最初こそ意外だと思ったが、今やウィーは押しも押されもせぬスターウマ娘。ファン大感謝祭のパンフレットに書かれていてもおかしくないレベルだ。いくらなんでも寝ているわけには行かないだろう。
それにウィーは実際のところファンとの交流が嫌いなわけではない。実際、レース場やその往復でファンに話しかけられたり手を振られると、困惑しながらも返事をしている。特に、子供には甘い。
そうか、ウィーもついにお祭りごとにも参加するようになったかと感動し、トレーナー仲間の数人と大感謝祭を見て回っていた矢先だった。
目の玉が飛び出るほど驚いた。声が出そうになって思わず口を押さえてしまった。
ウィーが勝負服姿で看板を持って焼きそばの宣伝をしていた。
いや、それはいい。
なんで制服じゃないんだとか色々突っ込みたくなるがそこは置いておこう。
ウィーの肩には「私が最強です」と書かれた襷が掛けられ、額には暴君の文字が書かれた鉢巻が輝いている。そこには全方位に喧嘩を売る気満々のウィーの姿があった。
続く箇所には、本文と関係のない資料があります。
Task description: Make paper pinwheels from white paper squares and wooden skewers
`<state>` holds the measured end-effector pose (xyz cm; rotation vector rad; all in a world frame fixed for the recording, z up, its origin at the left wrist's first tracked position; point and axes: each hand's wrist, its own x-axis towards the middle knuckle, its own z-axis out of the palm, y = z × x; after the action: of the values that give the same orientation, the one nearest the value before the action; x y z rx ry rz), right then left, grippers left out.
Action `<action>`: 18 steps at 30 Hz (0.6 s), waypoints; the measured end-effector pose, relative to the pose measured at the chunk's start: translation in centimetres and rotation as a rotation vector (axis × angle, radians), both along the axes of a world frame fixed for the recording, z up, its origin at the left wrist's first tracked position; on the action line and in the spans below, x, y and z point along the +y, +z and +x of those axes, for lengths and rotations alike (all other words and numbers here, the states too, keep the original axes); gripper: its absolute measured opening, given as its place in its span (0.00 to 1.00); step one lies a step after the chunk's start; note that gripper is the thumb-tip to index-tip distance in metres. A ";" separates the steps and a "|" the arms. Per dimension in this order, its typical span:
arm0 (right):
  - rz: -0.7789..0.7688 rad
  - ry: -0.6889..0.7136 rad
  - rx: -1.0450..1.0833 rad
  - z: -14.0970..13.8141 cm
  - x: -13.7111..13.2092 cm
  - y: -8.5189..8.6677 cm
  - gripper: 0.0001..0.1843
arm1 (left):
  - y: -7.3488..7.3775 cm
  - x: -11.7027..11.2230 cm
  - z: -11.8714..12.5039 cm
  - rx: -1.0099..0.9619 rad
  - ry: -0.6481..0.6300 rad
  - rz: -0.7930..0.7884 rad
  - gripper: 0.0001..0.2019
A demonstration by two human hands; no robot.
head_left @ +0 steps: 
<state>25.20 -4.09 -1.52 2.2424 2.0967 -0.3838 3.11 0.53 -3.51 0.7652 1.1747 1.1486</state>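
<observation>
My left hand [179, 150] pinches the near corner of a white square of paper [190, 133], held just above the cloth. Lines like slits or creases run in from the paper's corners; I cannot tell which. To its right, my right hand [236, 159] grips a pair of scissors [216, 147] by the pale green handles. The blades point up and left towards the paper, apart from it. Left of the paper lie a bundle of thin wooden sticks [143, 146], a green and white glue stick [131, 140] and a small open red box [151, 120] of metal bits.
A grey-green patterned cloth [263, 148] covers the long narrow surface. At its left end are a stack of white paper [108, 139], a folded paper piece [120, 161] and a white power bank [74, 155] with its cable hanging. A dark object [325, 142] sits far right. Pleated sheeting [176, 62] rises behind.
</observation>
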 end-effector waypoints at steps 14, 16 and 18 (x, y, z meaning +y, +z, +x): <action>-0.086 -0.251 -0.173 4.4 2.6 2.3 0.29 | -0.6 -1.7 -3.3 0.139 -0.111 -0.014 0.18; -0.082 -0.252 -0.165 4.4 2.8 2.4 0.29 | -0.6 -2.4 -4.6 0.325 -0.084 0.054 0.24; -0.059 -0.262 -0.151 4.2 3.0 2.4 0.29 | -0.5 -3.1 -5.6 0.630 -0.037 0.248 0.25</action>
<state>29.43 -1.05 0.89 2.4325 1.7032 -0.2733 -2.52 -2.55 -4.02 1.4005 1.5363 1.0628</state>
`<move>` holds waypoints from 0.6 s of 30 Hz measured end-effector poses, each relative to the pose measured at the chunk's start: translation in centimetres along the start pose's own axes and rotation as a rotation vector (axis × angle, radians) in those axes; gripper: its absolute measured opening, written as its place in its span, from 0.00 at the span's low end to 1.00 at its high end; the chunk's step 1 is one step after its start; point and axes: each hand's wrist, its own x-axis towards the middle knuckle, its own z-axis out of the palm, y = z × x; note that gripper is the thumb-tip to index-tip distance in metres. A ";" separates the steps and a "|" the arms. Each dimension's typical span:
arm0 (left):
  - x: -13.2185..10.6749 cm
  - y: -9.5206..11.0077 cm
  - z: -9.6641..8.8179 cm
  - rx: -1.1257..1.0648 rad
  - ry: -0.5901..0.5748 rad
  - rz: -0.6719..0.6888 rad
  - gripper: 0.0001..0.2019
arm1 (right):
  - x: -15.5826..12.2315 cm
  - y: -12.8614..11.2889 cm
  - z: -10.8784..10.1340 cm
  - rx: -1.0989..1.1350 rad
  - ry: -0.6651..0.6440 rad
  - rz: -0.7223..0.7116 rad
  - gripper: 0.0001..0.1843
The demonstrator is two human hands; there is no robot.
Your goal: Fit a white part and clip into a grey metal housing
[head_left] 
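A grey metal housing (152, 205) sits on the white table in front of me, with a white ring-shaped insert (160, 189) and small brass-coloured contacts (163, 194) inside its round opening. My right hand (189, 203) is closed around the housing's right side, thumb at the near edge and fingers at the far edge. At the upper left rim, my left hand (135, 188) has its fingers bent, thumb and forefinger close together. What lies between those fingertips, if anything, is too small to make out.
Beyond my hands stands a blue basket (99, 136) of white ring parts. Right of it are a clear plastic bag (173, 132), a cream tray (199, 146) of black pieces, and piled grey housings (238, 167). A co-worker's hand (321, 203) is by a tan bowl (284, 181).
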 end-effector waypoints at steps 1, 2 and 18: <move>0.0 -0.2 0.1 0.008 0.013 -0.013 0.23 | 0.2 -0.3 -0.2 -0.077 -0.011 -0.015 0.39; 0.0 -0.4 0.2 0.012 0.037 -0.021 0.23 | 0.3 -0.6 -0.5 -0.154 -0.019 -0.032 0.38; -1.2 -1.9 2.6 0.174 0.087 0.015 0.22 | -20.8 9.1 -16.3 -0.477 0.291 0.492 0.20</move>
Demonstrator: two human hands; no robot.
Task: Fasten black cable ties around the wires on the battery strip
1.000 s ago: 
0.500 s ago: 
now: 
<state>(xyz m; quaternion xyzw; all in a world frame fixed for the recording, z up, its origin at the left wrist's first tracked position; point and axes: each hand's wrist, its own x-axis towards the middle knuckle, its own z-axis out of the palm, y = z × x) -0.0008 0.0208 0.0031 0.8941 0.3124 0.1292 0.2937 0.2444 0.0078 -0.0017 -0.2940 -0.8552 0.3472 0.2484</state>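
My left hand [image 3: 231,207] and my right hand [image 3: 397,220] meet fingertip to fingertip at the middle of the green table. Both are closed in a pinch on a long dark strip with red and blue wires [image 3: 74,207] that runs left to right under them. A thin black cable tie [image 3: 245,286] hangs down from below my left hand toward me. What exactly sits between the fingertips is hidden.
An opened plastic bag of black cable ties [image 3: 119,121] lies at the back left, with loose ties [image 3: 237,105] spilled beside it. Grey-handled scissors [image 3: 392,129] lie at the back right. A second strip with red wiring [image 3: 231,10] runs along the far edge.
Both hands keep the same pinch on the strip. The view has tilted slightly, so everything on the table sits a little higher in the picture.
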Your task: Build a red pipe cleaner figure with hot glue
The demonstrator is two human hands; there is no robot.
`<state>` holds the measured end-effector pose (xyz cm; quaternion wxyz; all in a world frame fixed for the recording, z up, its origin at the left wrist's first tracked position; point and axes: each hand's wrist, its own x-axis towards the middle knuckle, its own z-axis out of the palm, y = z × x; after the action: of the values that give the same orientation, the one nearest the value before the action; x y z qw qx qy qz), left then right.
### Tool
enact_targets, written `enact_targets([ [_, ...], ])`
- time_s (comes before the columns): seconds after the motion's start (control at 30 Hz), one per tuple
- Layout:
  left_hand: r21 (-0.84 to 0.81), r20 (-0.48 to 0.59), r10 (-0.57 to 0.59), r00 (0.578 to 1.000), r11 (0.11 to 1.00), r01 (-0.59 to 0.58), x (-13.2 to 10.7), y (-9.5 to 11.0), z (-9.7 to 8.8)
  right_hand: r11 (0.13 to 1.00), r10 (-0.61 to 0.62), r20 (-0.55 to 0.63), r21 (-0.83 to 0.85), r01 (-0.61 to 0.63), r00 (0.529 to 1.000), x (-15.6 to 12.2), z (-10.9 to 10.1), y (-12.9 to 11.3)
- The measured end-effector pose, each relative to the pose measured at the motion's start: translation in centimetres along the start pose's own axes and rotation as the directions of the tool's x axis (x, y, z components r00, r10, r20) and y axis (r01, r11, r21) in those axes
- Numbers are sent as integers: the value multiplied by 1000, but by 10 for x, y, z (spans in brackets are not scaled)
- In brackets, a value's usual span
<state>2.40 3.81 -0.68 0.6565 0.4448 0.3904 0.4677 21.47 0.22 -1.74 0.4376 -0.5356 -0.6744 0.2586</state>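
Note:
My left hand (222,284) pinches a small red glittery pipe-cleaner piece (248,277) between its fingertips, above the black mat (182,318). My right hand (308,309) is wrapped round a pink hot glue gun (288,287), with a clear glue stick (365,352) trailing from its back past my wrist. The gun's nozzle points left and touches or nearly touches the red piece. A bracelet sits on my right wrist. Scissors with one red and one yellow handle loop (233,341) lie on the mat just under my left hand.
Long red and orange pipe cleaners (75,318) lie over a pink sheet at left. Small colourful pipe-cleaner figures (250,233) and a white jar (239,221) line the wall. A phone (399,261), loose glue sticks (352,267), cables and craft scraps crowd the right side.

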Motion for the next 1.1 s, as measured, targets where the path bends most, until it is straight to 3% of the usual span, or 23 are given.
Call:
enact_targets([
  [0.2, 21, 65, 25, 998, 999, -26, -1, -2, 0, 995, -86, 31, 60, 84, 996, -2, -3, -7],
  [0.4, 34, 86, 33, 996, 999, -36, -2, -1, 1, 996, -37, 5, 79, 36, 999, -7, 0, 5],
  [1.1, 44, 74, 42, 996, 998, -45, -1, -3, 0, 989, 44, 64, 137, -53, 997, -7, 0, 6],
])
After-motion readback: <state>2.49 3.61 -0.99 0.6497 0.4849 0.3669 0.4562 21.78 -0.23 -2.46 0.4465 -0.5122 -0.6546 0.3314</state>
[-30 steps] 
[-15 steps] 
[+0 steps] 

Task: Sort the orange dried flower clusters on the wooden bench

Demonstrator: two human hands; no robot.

一瞬何をやっているんだと思ったが、これも彼女のやりたいことだろう。友人と楽しくやっているのを頭ごなしに否定するのも良くない...に違いない。
頼むから、天皇賞秋出走発表周りでとんでもないことをやらかすのだけは止めてほしい。
なお、一緒に回っていたトレーナー仲間の空気が数段重くなったのはご愛敬だ。